Depois que, na terça-feira (10), o câmbio mais usado no país, o blue, atingiu mil pesos por dólar, em sinal de corrida à moeda americana, a Argentina deflagrou operações policiais para tentar deter especuladores, focadas em operadores desse mercado.
A tensão cresceu depois que o atual presidente, Alberto Fernández, denunciou o candidato favorito à sua sucessão, Javier Milei, por "intimidação pública". A acusação é baseada em declarações públicas que, conforme a ação, teriam levado o blue a 1.010 pesos.
Na ação, são citadas declarações públicas de Milei e de outros candidatos de sua corrente política, chamada La Libertad Avanza. Além da que já foi citada pela coluna - "o peso é a moeda que emite o político argentino, portanto não pode valer nem excremento, porque esse lixo não serve nem para adubo" -, há outra, feita dias antes, que parece agravar o quadro, porque envolveria a "motivação" das afirmações:
— Quanto mais alto estiver o preço do dólar, mais fácil é dolarizar — afirmara Milei em reunião com empresários em Mar del Plata, uma praia ao sul de Buenos Aires.
A relação entre peso e excremento foi feita à Rádio Mitre, uma das mais importantes da Argentina, portanto teve muito alcance. O argumento da denúncia é de que "como consequência direta dessas afirmações públicas e massivas de um grupo de pessoas com responsabilidade institucional definida (...), a população se atemorizou sobre a real possibilidade de que nossa moeda, o peso, não mantenha seu valor e (não) continue sendo o símbolo monetário do país".

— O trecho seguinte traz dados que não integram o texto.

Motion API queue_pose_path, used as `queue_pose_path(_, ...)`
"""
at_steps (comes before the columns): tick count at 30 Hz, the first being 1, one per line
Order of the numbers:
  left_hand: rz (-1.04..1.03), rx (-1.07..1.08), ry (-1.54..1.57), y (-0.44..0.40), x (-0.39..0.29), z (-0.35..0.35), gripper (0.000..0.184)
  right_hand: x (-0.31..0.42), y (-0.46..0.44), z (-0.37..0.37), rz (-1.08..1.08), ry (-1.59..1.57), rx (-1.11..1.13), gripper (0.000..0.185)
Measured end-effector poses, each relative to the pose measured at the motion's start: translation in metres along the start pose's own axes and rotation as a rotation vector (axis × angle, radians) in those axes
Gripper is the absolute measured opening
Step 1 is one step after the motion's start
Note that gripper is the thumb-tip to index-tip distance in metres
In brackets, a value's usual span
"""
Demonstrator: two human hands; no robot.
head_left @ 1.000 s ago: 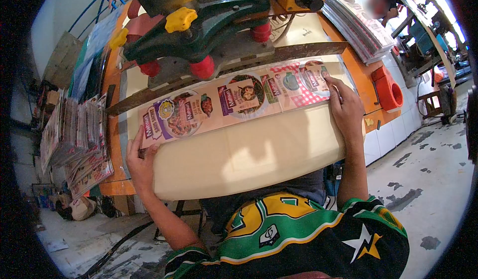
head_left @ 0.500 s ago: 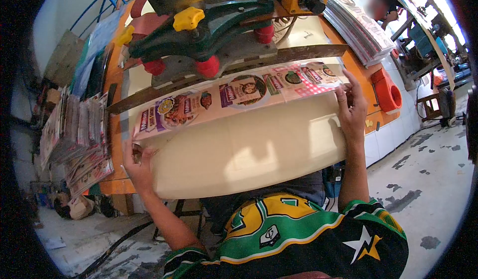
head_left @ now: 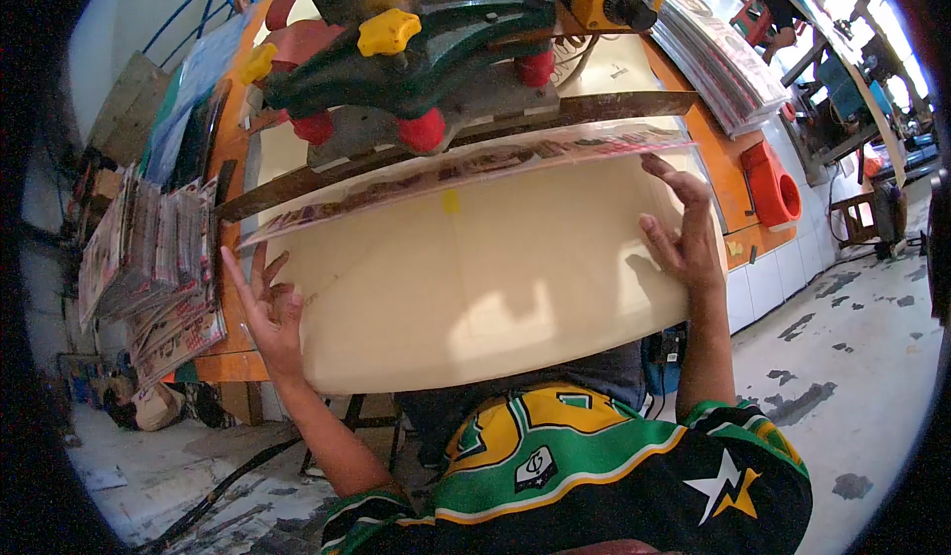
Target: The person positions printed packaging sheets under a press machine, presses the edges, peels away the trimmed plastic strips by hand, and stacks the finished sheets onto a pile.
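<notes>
A long printed plastic sheet [head_left: 396,192] with food pictures lies along the dark metal bar [head_left: 456,141] of the press, seen as a narrow tilted strip. My left hand [head_left: 272,312] is just below the sheet's left end, fingers spread and holding nothing. Near its right end is my right hand [head_left: 690,228], its fingers apart and slightly curled; whether a fingertip touches the sheet I cannot tell. Below the sheet, between my hands, is a cream-coloured board [head_left: 485,287] with a small yellow mark [head_left: 452,200].
A green press [head_left: 426,74] with yellow knobs and red feet stands over the orange table [head_left: 733,183]. Stacks of printed packs [head_left: 149,258] are at left, another stack [head_left: 718,59] at back right. A red tape dispenser [head_left: 768,183] sits right. Another person [head_left: 783,20] is far right.
The printed sheet has moved back toward the bar and tilted, so its face shows much less. Both hands have let go, and their fingers have spread.
</notes>
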State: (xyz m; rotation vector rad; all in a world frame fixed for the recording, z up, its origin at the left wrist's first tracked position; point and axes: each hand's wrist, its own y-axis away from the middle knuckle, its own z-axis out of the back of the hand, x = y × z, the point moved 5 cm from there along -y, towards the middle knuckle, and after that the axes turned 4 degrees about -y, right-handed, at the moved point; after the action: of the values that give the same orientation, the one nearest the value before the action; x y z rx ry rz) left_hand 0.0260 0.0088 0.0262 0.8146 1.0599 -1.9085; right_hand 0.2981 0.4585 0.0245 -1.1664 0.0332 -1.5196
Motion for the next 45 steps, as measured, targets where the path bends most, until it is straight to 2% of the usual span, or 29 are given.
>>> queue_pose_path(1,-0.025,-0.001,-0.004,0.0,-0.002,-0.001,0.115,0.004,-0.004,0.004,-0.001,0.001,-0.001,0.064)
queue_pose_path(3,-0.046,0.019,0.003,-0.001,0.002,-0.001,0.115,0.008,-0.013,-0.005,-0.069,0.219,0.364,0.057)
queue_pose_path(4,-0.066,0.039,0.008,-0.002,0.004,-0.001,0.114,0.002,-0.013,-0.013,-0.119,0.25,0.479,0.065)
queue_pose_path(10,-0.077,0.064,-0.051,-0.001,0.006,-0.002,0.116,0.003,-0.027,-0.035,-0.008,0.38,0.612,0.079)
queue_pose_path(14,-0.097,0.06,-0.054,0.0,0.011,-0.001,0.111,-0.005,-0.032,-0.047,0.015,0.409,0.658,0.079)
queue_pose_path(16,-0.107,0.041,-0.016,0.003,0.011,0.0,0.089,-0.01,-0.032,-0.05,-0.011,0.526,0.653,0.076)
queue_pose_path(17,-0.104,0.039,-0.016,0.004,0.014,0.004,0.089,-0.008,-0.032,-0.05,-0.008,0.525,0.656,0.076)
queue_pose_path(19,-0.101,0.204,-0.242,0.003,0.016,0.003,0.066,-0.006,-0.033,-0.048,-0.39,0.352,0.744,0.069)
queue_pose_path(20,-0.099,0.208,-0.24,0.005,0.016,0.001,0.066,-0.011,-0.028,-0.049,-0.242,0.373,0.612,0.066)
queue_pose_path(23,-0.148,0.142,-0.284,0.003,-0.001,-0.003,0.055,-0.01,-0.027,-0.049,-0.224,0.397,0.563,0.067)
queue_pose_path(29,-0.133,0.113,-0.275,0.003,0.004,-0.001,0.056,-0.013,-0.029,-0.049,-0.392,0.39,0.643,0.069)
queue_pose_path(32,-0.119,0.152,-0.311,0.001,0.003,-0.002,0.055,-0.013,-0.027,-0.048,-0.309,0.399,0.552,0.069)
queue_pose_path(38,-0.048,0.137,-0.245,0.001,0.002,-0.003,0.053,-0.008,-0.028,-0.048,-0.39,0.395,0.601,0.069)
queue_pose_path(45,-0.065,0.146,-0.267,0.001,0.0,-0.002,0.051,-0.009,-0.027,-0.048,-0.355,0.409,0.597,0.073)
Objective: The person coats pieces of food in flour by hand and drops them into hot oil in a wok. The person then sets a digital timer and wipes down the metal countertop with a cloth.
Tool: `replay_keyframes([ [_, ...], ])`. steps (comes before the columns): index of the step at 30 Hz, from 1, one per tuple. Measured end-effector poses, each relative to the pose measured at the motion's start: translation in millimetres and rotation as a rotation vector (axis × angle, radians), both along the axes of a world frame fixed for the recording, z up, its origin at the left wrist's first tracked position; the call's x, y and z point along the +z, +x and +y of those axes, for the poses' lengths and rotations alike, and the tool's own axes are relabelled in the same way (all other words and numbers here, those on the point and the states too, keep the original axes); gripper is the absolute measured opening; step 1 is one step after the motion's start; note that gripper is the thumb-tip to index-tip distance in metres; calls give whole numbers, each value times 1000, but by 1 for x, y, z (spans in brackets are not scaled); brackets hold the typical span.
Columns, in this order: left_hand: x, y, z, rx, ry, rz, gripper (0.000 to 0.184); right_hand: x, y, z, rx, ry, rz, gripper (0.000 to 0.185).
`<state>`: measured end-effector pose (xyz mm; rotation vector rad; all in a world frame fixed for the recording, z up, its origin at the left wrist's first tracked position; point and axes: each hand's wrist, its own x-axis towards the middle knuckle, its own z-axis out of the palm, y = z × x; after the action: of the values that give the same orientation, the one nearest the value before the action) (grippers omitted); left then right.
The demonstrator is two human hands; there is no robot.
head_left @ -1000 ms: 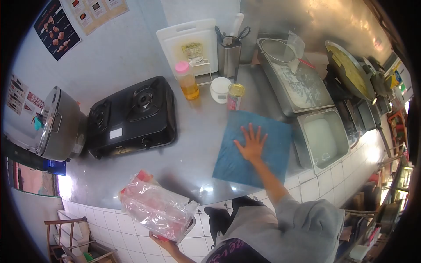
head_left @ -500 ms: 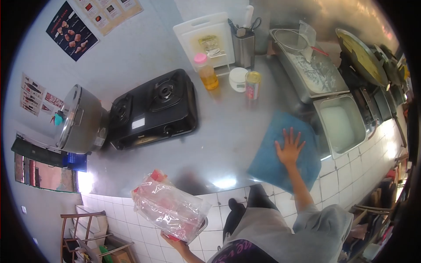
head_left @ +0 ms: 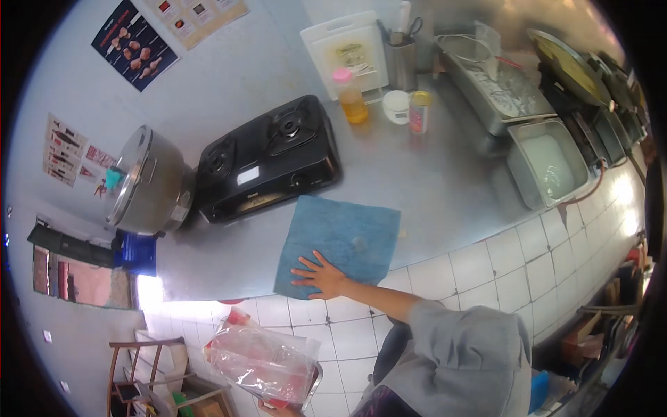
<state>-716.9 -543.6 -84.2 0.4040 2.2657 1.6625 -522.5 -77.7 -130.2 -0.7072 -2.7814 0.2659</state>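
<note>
My right hand [head_left: 321, 276] lies flat with fingers spread on a blue cloth [head_left: 347, 233]. The cloth is stretched out on the steel counter [head_left: 445, 181], partly over its front edge. Low in the view, my left hand [head_left: 276, 409] grips a metal tray [head_left: 317, 383], held in front of the counter. Clear plastic packaging with red parts [head_left: 264, 358] lies on the tray and covers most of it. The fingers of my left hand are mostly hidden under the load.
Behind the cloth stands a black two-burner stove [head_left: 267, 156], with a large lidded pot [head_left: 149, 181] to its left. An oil bottle [head_left: 352, 101], a white scale [head_left: 396, 108] and a can [head_left: 419, 113] stand farther back. Metal pans [head_left: 549, 160] line the right side.
My right hand has swept the blue cloth leftward along the counter, from beside the metal pans to in front of the stove. My left hand, still holding the tray, has moved slightly lower.
</note>
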Motion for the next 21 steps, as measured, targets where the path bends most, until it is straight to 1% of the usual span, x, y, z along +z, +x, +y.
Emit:
replay_keyframes([
  [1,-13,-10,0,8,35,52,114,-16,21,6,19,55,57,66],
  [2,-18,-15,5,-20,42,37,114,-26,48,9,34,109,108,65],
  [3,-21,-17,12,3,77,40,105,-21,78,12,5,117,90,65],
  [4,-27,-18,22,24,114,39,95,-8,114,19,-189,53,61,64],
  [5,-27,-16,36,-10,122,22,95,5,150,25,-387,-13,36,63],
  [6,-3,-3,64,2,49,3,83,11,184,30,-546,-16,35,63],
  [7,7,5,86,12,-25,-12,71,16,217,31,-706,-18,36,63],
  [8,-2,-1,99,-14,-10,30,56,21,246,24,-743,-11,31,63],
  [10,8,9,136,-72,-44,17,58,32,297,9,-1113,-1,68,63],
  [11,12,14,152,-93,-84,12,59,33,317,1,-1144,8,66,63],
  [12,-1,7,162,-124,-79,9,59,29,335,-7,-1190,32,71,60],
  [13,-15,1,172,-269,4,34,59,25,353,-15,-1233,58,75,56],
  [14,-27,-1,182,-412,90,63,59,18,369,-20,-1261,68,77,56],
  [15,-21,17,199,-441,103,63,59,8,387,-21,-1217,108,72,50],
  [16,14,60,226,-437,111,39,58,1,405,-23,-1171,149,66,44],
  [17,38,92,247,-431,115,18,58,-6,425,-29,-1197,158,72,44],
  [18,46,109,260,-455,124,23,58,-11,447,-39,-1166,109,200,42],
  [19,51,126,274,-482,164,-24,62,-17,470,-49,-1128,66,329,40],
  [20,54,143,285,-508,203,-74,67,-16,494,-61,-1147,79,336,40],
  [21,53,157,292,-527,210,-74,67,-13,518,-78,-1256,71,429,37],
])
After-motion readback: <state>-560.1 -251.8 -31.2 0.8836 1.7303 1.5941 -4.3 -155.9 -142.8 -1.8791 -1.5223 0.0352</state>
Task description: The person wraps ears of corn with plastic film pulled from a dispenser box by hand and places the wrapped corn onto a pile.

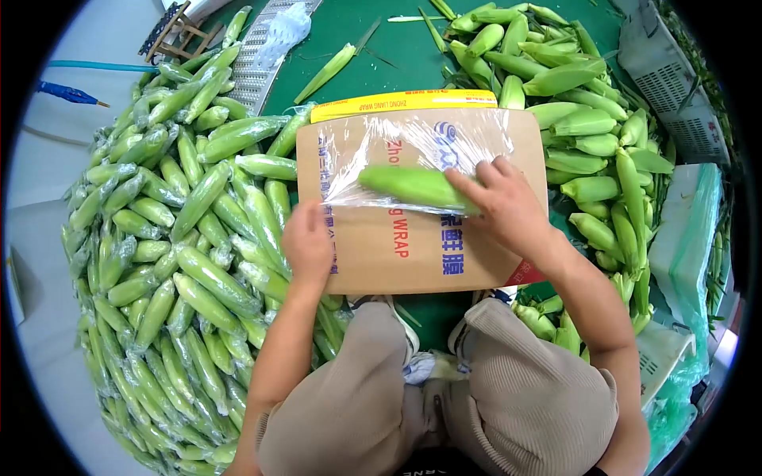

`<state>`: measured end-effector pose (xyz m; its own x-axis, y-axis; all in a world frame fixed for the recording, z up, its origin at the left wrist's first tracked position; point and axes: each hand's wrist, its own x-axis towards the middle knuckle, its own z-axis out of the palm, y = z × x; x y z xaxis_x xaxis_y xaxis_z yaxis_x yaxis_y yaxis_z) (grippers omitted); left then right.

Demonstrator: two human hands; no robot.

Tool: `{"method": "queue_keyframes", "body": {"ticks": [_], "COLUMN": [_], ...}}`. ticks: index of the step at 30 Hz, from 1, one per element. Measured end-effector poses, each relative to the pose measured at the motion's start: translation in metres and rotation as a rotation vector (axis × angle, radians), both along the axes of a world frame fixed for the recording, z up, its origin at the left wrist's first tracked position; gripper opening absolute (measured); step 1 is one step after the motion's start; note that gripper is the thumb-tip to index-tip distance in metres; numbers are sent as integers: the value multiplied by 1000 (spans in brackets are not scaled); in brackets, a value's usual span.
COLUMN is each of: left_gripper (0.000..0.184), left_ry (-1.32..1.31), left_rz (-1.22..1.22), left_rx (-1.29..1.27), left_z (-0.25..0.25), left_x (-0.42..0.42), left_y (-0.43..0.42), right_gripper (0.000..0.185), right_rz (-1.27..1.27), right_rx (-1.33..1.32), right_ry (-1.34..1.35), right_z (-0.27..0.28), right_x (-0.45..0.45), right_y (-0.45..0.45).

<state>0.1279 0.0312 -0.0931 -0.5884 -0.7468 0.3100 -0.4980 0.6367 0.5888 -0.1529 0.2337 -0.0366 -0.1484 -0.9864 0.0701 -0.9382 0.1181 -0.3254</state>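
Note:
A green ear of corn in its husk (409, 185) lies across a cardboard box (349, 246), under or in clear plastic film (357, 151). My right hand (504, 198) is at the corn's right end, with fingers on it and the film. At the box's left edge, my left hand (308, 242) is by the film's left corner; its fingers are blurred, and what they hold cannot be made out. A yellow wrap carton (405, 103) runs along the box's far edge, and the film stretches from it.
A big pile of film-wrapped corn (182, 262) lies at the left. Unwrapped corn (587, 151) is heaped at the right, beside plastic crates (667, 71) and a green plastic bag (686, 238). My knees are just below the box.

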Motion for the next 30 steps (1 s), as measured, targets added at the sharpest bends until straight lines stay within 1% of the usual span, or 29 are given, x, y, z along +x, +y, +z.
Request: {"method": "queue_keyframes", "body": {"ticks": [1,2,3,4,6,7,9,10,11,12,13,14,16,17,20,21,22,24,25,26,28,30], "left_gripper": [19,21,29,34,44,48,57,62,67,66,59,56,50,54,62,65,66,66,63,58,48,44], "left_ry": [213,421,596,374,-48,-166,-422,-467,-504,-499,-356,-243,-13,-25,-261,-335,-282,-175,-160,-230,-371,-495], "left_rz": [79,149,55,-157,-551,-511,-438,-417,-392,-262,-189,-173,-167,-301,-507,-476,-491,-499,-520,-537,-592,-685], "left_rx": [160,327,451,268,-145,-139,-115,-232,-351,-468,-578,-416,-97,-6,-458,-601,-620,-642,-541,-411,-149,-50], "left_z": [6,8,6,9,18,26,42,45,48,63,67,72,76,64,47,44,42,38,39,43,58,67], "left_x": [2,2,-5,-5,-17,-27,-40,-58,-89,-116,-136,-143,-158,-154,-143,-142,-141,-132,-123,-117,-112,-113], "left_y": [8,17,39,52,63,67,68,47,15,-7,-34,-46,-59,-57,-20,-14,-15,-14,-7,-1,14,25], "right_gripper": [88,79,77,76,73,73,70,69,67,62,62,62,66,67,72,72,69,66,68,65,67,60], "right_rz": [132,257,287,311,296,290,149,78,33,23,24,22,43,36,-47,-55,-12,96,107,125,43,319], "right_rx": [87,120,106,92,119,128,-129,-254,-270,-248,-240,-228,-228,-231,68,60,98,189,307,353,420,-201], "right_ry": [-54,-108,-225,-345,-323,-313,-213,-172,-140,-94,-30,36,75,90,45,-83,-203,-437,-530,-570,-573,-504], "right_z": [3,4,0,-2,5,7,0,-8,-16,-12,-6,-2,-6,-10,-15,-19,-12,11,29,34,37,-12], "right_x": [-4,2,10,19,18,16,17,19,15,12,7,1,-16,-24,-47,-50,-47,-39,-36,-40,-53,-50], "right_y": [4,6,7,10,6,3,-7,-12,-21,-32,-43,-52,-68,-75,-106,-109,-106,-88,-82,-75,-95,-108]}}
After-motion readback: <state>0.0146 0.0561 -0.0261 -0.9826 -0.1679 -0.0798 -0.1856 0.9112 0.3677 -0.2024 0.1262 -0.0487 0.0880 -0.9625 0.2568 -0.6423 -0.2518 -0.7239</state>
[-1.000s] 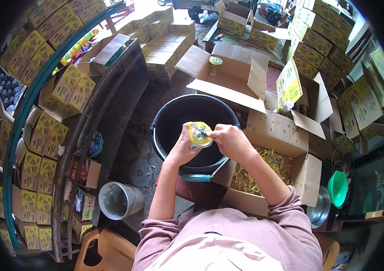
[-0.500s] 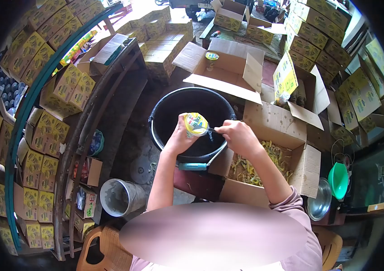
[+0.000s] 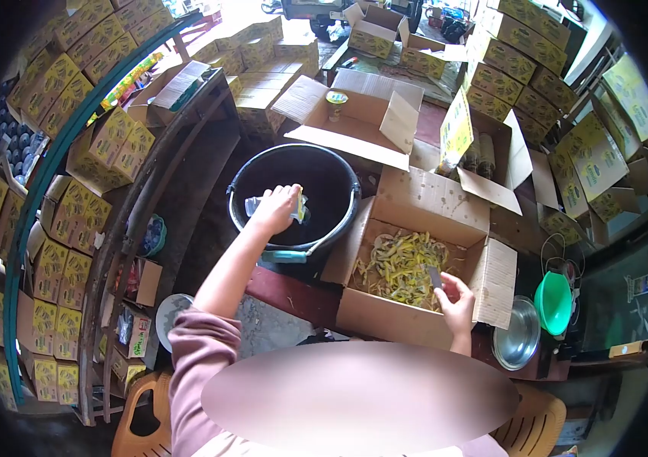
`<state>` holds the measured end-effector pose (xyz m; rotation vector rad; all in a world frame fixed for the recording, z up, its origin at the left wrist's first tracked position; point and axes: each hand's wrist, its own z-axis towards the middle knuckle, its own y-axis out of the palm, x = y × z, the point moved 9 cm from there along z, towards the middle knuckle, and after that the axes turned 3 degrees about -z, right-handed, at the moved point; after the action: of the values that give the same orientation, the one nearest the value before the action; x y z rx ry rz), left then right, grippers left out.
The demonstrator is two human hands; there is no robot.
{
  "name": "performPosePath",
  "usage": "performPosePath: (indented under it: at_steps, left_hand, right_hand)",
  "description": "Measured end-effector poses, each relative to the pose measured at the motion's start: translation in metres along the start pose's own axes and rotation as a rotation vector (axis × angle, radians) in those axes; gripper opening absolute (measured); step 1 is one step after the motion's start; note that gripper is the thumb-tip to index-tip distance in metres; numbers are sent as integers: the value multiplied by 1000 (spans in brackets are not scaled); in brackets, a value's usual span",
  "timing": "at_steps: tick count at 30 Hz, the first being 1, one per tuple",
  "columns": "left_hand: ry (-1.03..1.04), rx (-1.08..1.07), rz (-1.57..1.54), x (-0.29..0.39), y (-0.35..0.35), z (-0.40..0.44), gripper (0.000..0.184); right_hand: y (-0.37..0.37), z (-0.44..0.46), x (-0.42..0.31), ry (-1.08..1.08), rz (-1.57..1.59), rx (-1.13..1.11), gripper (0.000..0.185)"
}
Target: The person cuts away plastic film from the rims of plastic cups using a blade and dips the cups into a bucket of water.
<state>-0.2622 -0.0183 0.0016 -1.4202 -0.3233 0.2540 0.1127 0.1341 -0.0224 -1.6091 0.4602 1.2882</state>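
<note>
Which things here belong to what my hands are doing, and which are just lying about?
Seemingly in use:
- cup, in your left hand
- black bucket, beneath it
- dark flat tool, in your right hand
- carton of yellow strips

Probably just lying about:
- green bowl
- metal basin
- grey bucket

L hand (image 3: 280, 209) grips clear plastic cup (image 3: 252, 206), tipped, over blk bucket (image 3: 328, 171). R hand (image 3: 457, 302) pinches dark flat tool (image 3: 436, 277) above open ctn (image 3: 396, 314) w/ yellow strips (image 3: 396, 263) inside. Metal bowl (image 3: 517, 335) just beside green bowl (image 3: 555, 303), far R. Yellow-topped cup (image 3: 335, 107) in open box (image 3: 373, 123) beyond bucket.
</note>
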Motion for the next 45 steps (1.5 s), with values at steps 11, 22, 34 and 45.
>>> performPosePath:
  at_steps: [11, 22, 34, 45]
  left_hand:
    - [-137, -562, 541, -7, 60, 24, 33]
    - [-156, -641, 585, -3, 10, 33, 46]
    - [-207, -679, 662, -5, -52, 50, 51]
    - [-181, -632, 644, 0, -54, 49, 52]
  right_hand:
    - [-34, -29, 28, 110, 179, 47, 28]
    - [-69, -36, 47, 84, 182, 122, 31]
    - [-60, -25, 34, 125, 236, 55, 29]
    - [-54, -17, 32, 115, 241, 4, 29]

O candidato de La Libertad Avanza ao governo de Buenos Aires, Ramiro Marra, publicou em redes sociais frases como "hoje, mais do que nunca, não poupe em pesos" e "sempre disse que o que poupa em plazos fijos é um idiota". Plazo fijo é uma aplicação financeira em pesos, em que uma quantia é depositada em um banco por prazo determinado e com remuneração pré-fixada. O rendimento anual é de 118%, mas a inflação em 12 meses atingiu 124,4% até agosto.
Outro integrante da corrente que disputa uma vaga de deputado pela província de Buenos Aires, Agustín Romo, escreveu nas redes que "os cínicos cúmplices dos políticos vão dizer que não tens que comprar dólares, tens que fazer o contrário". Ou seja, ao menos um dos denunciados contribuiu explicitamente para a corrida.
Nesta quinta-feira (12), depois de operações policiais na "city porteña" - a área do centro de Buenos Aires que concentra bancos e casas de câmbio -, o blue recuou da casa dos mil pesos, mas não muito: é negociado em 935. Uma das operações de busca mais barulhentas envolve Ivo Esteban Rojnica, chamado de "El Croata", apontado como principal operador de blue, que teria nos Estados Unidos um serviço de abertura de offshores em paraísos fiscais, propriedades no Paraguai e investimentos na Espanha.
É sempre perigoso esse cruzamento entre política e economia às vésperas de uma eleição presidencial, previstas na Argentina para o próximo dia 22. Mas nem no auge da polarização no Brasil houve ameaças explícitas à moeda. Embora na Argentina o dólar seja muito mais usado do que no Brasil - imóveis, carros e até eletrodomésticos são cotados na moeda americana -, é um instrumento que chega até a classe média. Não há dolarização para os pobres.